Unlike the positive developments on climate change preparedness, John recently blogged that many boards aren’t entirely comfortable with their companies’ level of cyber-readiness and even boards that include a cyber expert face challenges in effectively overseeing cyber issues. This article from the CPA Journal provides a timely list of key considerations to allow boards, audit committees or cybersecurity committees to quickly understand the status of their organization’s cybersecurity program. Here are a few of the recommendations:
Inventory and categorization of all assets. A complete, accurate, timely list of all assets should be available upon demand. This list should include internal (within the company) and external (outsourced, cloud) assets. Each asset should be categorized by its risk in order to prioritize controls, including vulnerability remediation. The primary oversight concern is that if management cannot identify the assets it is responsible for, how can it protect them?

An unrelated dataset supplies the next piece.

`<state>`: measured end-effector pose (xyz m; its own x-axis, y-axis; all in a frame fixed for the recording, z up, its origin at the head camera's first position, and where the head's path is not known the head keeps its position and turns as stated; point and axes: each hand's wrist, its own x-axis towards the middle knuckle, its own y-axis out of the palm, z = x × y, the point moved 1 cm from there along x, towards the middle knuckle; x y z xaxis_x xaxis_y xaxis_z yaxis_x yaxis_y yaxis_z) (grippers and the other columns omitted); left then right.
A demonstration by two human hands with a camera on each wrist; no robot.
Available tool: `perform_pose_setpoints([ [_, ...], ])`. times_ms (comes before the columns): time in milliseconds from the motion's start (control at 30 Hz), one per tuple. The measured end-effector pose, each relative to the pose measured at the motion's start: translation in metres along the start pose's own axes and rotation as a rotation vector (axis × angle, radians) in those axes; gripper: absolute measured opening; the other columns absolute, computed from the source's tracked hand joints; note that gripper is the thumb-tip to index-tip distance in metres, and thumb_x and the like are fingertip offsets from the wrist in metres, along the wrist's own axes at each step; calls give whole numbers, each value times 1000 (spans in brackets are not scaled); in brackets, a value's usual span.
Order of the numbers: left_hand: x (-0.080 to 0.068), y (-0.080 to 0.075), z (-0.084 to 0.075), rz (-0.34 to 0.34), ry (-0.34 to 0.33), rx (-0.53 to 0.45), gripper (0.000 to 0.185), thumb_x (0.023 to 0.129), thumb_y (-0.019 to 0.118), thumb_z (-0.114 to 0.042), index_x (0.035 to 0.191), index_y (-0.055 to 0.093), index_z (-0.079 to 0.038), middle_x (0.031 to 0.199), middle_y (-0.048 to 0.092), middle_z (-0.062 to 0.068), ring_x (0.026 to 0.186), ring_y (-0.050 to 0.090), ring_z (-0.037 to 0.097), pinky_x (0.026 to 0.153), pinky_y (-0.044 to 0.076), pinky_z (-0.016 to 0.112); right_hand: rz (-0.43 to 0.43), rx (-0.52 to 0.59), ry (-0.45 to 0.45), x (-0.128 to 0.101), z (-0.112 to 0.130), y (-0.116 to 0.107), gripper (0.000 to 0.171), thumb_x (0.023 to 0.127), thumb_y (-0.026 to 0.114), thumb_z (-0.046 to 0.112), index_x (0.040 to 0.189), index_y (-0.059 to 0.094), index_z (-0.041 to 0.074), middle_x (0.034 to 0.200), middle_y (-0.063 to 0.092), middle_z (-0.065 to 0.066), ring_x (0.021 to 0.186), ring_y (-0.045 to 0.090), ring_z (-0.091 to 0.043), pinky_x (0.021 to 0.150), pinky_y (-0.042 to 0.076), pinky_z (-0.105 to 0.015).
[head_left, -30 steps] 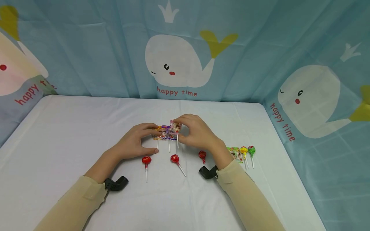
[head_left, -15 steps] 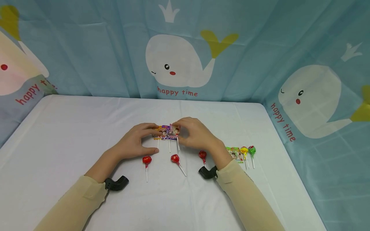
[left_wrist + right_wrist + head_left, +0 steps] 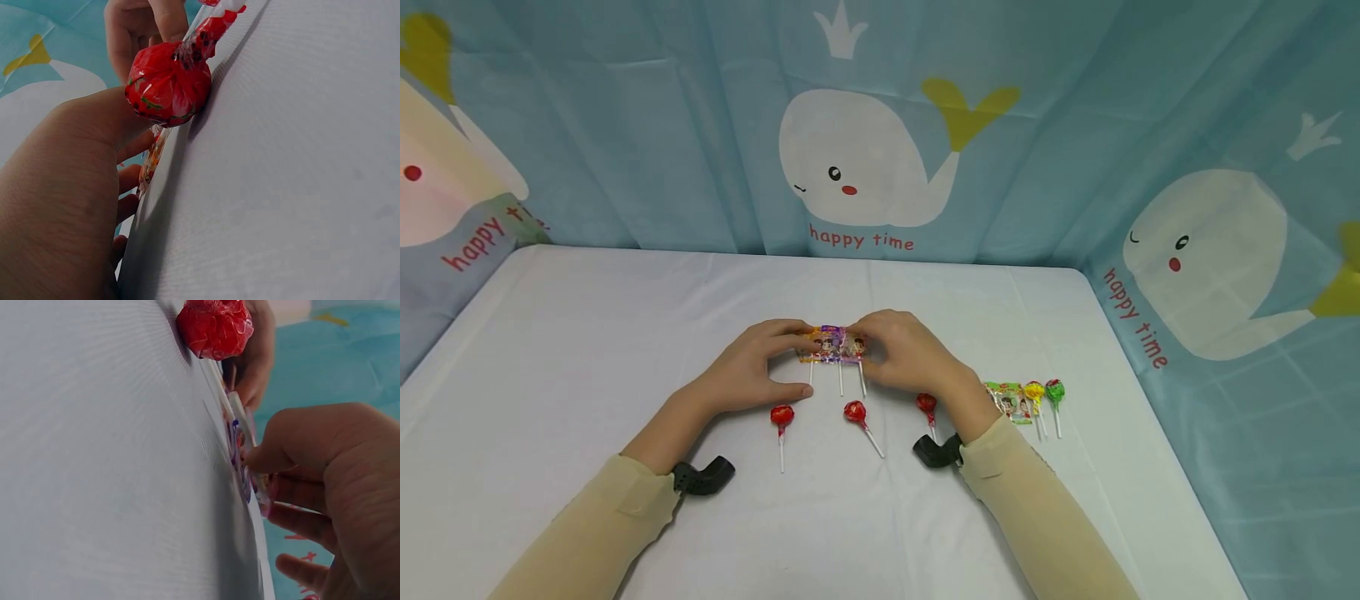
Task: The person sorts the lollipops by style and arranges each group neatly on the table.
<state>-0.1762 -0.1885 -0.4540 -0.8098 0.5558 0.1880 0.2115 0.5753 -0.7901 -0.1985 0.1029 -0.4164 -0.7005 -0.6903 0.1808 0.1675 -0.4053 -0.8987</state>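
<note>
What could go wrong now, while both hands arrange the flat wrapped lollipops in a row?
The right hand presses the last flat lollipop against its neighbours, so the packets may overlap or slide crooked. Both wrists lie close to the red round lollipops; pulling back could knock them out of line, mainly the one by the right wrist.

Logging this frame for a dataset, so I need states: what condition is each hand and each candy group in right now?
Left hand: on the table, fingers touching the flat lollipops' left end.
Right hand: fingers curled, pinching the rightmost flat lollipop.
Flat lollipops: wrapped, lying side by side, sticks toward the person.
Red round lollipops: wrapped, lying apart, untouched.
Right-side lollipops: wrapped, lying together, untouched.
</note>
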Motion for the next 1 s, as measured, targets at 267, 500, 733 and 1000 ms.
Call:
perform_pose_setpoints([
  [267, 1, 0, -1, -1, 10, -3, 60, 83, 94, -44, 138, 76, -28, 157, 57, 1, 150, 47, 31, 123, 36, 63, 33, -45, 30, -1, 1, 3, 46, 92, 75, 16, 138, 74, 11, 134, 72, 1, 132, 63, -20, 119, 45, -44],
  [500, 0, 0, -1, 4, -10, -1, 60, 83, 94, -45, 138, 76, -29, 158, 57, 1, 151, 45, 31, 123, 36, 64, 37, -58, 29, -1, 0, 5, 46, 92, 74, 16, 138, 74, 12, 136, 72, 0, 134, 62, -20, 119, 44, -44],
  [733, 0, 0, 0, 7, -22, 3, 61, 83, 94, -46, 139, 76, -29, 159, 56, 1, 152, 44, 32, 124, 34, 65, 35, -57, 36, -1, -1, 5, 49, 91, 75, 17, 139, 73, 12, 138, 71, 0, 136, 61, -20, 120, 44, -45],
  [1000, 0, 0, 0, 6, -11, 4, 61, 83, 94, -46, 139, 76, -29, 159, 56, 1, 152, 44, 32, 123, 35, 65, 28, -29, 29, -2, 0, 3, 49, 91, 76, 16, 139, 73, 12, 139, 70, -1, 136, 60, -20, 119, 44, -46],
])
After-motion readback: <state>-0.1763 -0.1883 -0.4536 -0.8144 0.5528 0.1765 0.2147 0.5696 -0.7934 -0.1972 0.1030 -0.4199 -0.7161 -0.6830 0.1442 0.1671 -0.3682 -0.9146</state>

Quality of internal audit comments. Directors can learn a lot about their organizations through the internal audit reports performed and the issues raised by those reports. From an oversight perspective, it is essential that such reports have an independent review, appropriate scope, and recommendations that add value to the organization. The inherent complexity of technology and its continued evolution causes managerial control challenges. Even when a prior security issue has been remediated, technological advances may require that a new control be implemented.
Managing accounts. The number, type, and utilization of user and system accounts can be a leading indicator of how well an organization manages these accounts. If administered properly, access, accountability, and monitoring accounts enable organizational activity while protecting data. Considerations include the number and percentage of users designated as privileged, stale users (accounts not used within a specific time), and generic accounts (not assigned to individuals). From an oversight perspective, primary concerns are the effectiveness of administering user privileges to enforce organizational controls and ensuring accountability for activities over protected digital resources.
Confirming the assurance provided by penetration testing. There are various definitions, forms, and scopes related to penetration testing. The idea is to simulate an attack that an intruder could conduct. Often directors are presented with results that summarize technical vulnerabilities. From an oversight perspective, directors should ensure that the scope of what was tested is clear. This should include not only which assets were tested but scope limitations, assumptions, and other factors that could provide a false sense of security when reviewing testing results.